Just when you thought the whole Buena Vista Social Club series was getting a bit tired, along comes perhaps its most inspired, playful, and evocative edition yet—bass virtuoso and composer Orlando “Cachaíto” López’s simply titled but far from simplistic debut, Cachaíto. Unlike other members of the Buena Vista collective, López ventures away from the magical streets of Havana to pick up some reggae and dub from his homeland’s neighboring island Jamaica, a little hiphop exotica from Paris, and a big helping of soul power from the United States.

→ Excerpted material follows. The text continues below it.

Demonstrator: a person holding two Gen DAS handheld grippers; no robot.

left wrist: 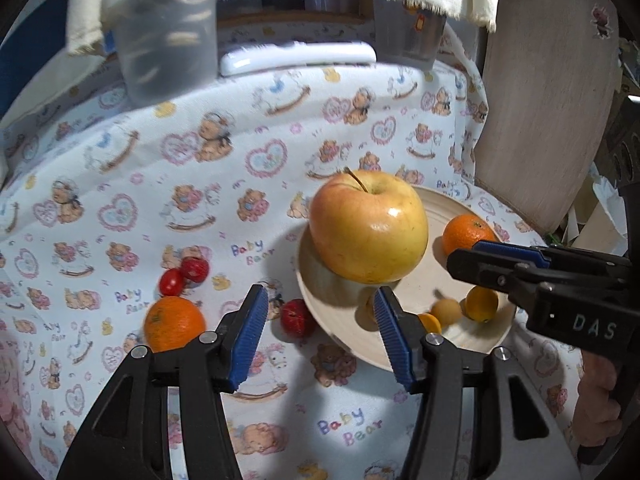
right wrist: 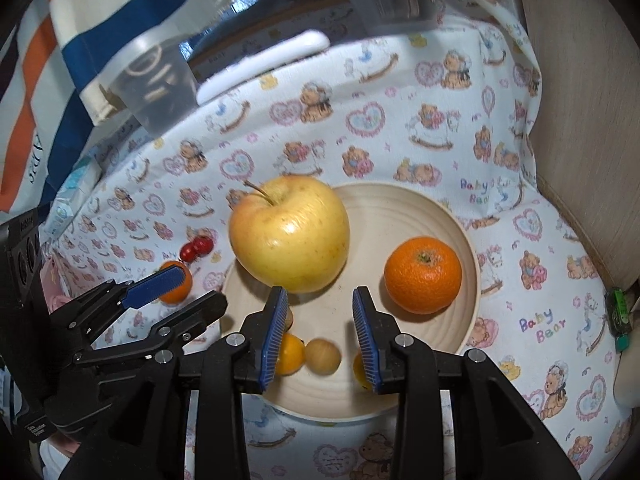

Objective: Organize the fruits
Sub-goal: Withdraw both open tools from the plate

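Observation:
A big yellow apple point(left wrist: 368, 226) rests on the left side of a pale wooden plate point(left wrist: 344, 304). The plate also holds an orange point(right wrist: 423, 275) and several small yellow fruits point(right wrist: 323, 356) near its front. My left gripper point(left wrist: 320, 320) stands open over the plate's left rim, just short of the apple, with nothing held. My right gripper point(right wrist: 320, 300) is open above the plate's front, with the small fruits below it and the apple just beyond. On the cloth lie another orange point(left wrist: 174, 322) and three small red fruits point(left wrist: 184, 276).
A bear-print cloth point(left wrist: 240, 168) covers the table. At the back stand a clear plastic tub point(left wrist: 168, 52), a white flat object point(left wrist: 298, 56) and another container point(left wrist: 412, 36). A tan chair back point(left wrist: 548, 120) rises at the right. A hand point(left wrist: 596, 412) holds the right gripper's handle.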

On Cachaíto, Cuba is not so much the destination it was on previous Buena Vista Social Club albums as it is the launching pad for an expansive musical vision.

Because López comes from a family of virtuosic and inventive bassists—his father, Orestes López, invented the mambo, and his uncle, Israel “Cachao” López, pioneered descarga—it shouldn’t come as any surprise that he frequently toys around with rhythm, trying to come up with something new of his own. What is surprising, however, is that even though López played on all the previous Buena Vista Social Club recordings and ranks as one of Cuba’s heavyweight musicians, this is the 68-year-old master’s first recording as a leader.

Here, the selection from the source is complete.